__THE PROBLEM__:
Would you give the listing again exactly as written, minus its pictures?
————
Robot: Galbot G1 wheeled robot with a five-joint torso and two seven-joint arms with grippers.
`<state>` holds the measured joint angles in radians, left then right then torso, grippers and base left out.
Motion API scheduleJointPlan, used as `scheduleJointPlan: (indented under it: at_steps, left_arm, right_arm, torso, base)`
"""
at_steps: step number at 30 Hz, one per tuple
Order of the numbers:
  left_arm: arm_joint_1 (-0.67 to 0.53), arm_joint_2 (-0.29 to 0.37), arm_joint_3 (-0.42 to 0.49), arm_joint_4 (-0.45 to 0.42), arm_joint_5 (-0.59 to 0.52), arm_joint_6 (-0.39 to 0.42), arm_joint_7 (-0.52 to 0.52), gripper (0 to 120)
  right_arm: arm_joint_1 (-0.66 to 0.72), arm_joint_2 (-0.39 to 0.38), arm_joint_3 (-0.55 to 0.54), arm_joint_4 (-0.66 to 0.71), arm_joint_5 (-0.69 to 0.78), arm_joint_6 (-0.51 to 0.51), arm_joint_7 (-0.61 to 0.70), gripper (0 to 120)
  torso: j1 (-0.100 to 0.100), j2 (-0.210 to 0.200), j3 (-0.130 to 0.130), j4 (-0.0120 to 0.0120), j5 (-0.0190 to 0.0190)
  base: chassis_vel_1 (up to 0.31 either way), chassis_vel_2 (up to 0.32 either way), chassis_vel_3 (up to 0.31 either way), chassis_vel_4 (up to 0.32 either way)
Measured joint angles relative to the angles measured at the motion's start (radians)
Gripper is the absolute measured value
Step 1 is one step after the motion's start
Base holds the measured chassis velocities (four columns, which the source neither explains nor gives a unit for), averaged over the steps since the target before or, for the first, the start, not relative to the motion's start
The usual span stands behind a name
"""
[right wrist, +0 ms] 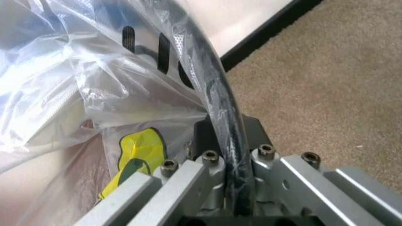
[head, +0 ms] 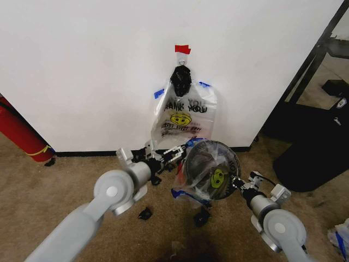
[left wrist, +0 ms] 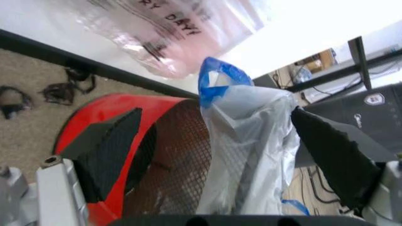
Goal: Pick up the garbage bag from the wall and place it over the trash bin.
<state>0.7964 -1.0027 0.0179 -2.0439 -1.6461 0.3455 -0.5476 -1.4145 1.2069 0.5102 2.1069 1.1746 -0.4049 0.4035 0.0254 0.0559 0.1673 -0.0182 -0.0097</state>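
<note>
Two end effectors at trash bin (head: 210,169), right (right wrist: 229,155) pinching rim through garbage bag (head: 215,180), left (left wrist: 213,155) spread, hanging bags (head: 182,117) behind.

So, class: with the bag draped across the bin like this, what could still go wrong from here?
1. The garbage bag lies loosely over the trash bin; on the left gripper's side it bunches instead of wrapping the rim, so it could slide off.
2. The right gripper clamps rim and film together; pulling away might tear or drag the thin plastic.
</note>
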Motion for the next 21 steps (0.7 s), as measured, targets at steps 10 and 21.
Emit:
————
__FINISHED EXERCISE__:
Robot: Galbot G1 wheeled robot with a five-joint torso and two seven-joint arms with grippers.
`<state>` holds the measured joint angles in radians, left then right then torso, grippers and base left out.
Motion API scheduleJointPlan, used as `scheduleJointPlan: (indented under it: at_steps, left_arm, right_arm, torso, base)`
"""
at_steps: step number at 30 Hz, one per tuple
Order of the numbers:
  left_arm: arm_joint_1 (-0.67 to 0.53), arm_joint_2 (-0.29 to 0.37), arm_joint_3 (-0.42 to 0.49), arm_joint_4 (-0.45 to 0.42), arm_joint_5 (-0.59 to 0.52), arm_joint_6 (-0.39 to 0.42), arm_joint_7 (-0.52 to 0.52), gripper (0 to 120)
  right_arm: arm_joint_1 (-0.66 to 0.72), arm_joint_2 (-0.39 to 0.38), arm_joint_3 (-0.55 to 0.54), arm_joint_4 (-0.66 to 0.71), arm_joint_5 (-0.69 to 0.78), arm_joint_6 (-0.51 to 0.51), arm_joint_7 (-0.61 to 0.70), gripper (0 to 120)
  torso: j1 (-0.100 to 0.100), j2 (-0.210 to 0.200), j3 (-0.130 to 0.130), j4 (-0.0120 to 0.0120), j5 (-0.0190 to 0.0190)
  base: chassis_vel_1 (up to 0.31 either way), chassis_vel_2 (up to 0.32 either way), chassis_vel_3 (up to 0.31 either way), chassis_vel_4 (up to 0.32 either way)
Measured joint angles relative to the angles measured at the motion's start (radians)
Gripper is the absolute measured value
Step 1 is one step after the motion's start
Base holds the measured chassis velocities (four columns, which the source neither explains nor gives a unit for), averaged over the steps since the target before or, for the first, the start, not relative to the motion's start
The usual span stands behind a name
"""
[right wrist, +0 ms] 
[head, +0 ms] 
[left wrist, +0 ms] 
Goal: Pick up the garbage bag from the wall and place it over the trash bin.
<state>0.7964 -1.0027 0.0179 -2.0439 -1.6461 0.3455 -0.5476 -1.4145 1.2069 0.5102 2.1069 1.1746 -0.4049 0.4035 0.0254 0.0559 0.1673 -0.0182 -0.0097</state>
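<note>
Two end effectors at trash bin (head: 210,169), right (right wrist: 229,155) pinching rim through garbage bag (head: 215,180), left (left wrist: 213,155) spread, hanging bags (head: 182,117) behind.

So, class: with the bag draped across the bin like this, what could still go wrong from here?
1. The garbage bag lies loosely over the trash bin; on the left gripper's side it bunches instead of wrapping the rim, so it could slide off.
2. The right gripper clamps rim and film together; pulling away might tear or drag the thin plastic.
</note>
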Motion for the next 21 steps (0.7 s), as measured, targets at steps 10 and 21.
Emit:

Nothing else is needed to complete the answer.